## YOUR INSTRUCTIONS
Look through the data for the string "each". Copy every line where it is found.

-- Opening Marker --

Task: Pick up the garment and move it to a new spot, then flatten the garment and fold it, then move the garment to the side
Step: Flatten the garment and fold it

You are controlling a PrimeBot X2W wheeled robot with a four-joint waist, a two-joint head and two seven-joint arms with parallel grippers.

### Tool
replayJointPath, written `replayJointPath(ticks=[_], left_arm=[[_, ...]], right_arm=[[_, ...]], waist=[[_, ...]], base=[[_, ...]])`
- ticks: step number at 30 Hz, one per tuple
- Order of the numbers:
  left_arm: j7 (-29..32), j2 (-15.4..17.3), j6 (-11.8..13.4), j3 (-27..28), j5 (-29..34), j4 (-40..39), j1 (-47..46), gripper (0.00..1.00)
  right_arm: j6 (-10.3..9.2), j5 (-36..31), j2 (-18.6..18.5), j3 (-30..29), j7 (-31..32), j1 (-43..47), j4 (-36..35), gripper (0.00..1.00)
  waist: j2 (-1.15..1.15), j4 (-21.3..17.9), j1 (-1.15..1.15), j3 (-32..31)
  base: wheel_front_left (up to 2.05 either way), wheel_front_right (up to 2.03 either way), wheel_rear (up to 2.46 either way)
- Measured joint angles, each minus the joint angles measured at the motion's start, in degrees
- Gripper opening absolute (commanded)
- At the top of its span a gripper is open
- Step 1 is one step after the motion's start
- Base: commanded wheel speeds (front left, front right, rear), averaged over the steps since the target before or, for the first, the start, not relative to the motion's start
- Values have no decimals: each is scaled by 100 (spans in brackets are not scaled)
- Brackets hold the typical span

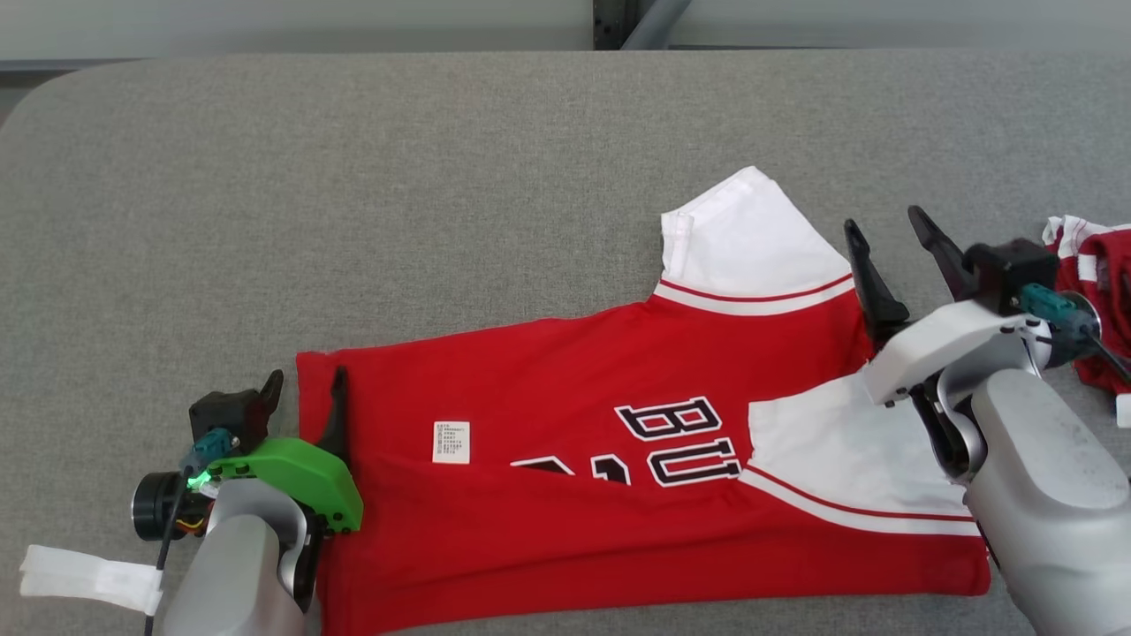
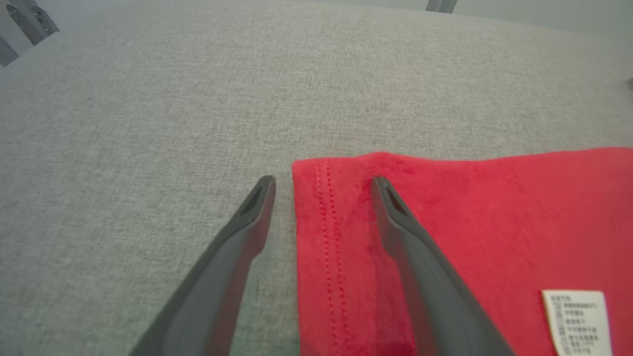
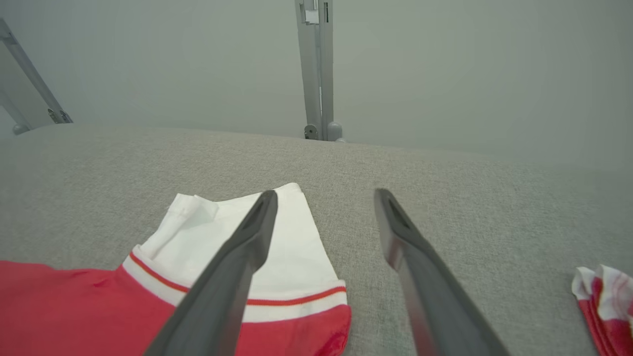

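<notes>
A grey fabric-covered tabletop (image 1: 353, 177) carries everything, with a pale wall and a grey metal post (image 3: 316, 69) behind it. A red jersey (image 1: 574, 495) with white sleeves lies flat across the tabletop's near half, stretched from left to right. Its near long edge is folded up over part of the black-and-white lettering.

The left hand (image 1: 306, 375) sits at the jersey's left hem, spread wide with nothing between its fingers. In the left wrist view one finger (image 2: 420, 257) lies over the red cloth just inside the stitched hem, the other over bare grey. The right hand (image 1: 884, 221) is at the jersey's right end, equally wide and empty. One of its fingers (image 3: 237, 257) is over the far white sleeve (image 1: 751, 238), the other beyond the sleeve's edge.

A second red-and-white garment (image 1: 1096, 291) lies bunched at the tabletop's right edge, apart from the jersey. A small white label (image 1: 451, 442) shows on the red cloth.
</notes>
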Motion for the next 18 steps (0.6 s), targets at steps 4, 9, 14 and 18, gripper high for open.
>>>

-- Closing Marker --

## ANSWER SPACE
- Measured joint angles, each minus the joint angles measured at the motion's start, in degrees
- Values have no decimals: each is scaled by 100 (spans in brackets are not scaled)

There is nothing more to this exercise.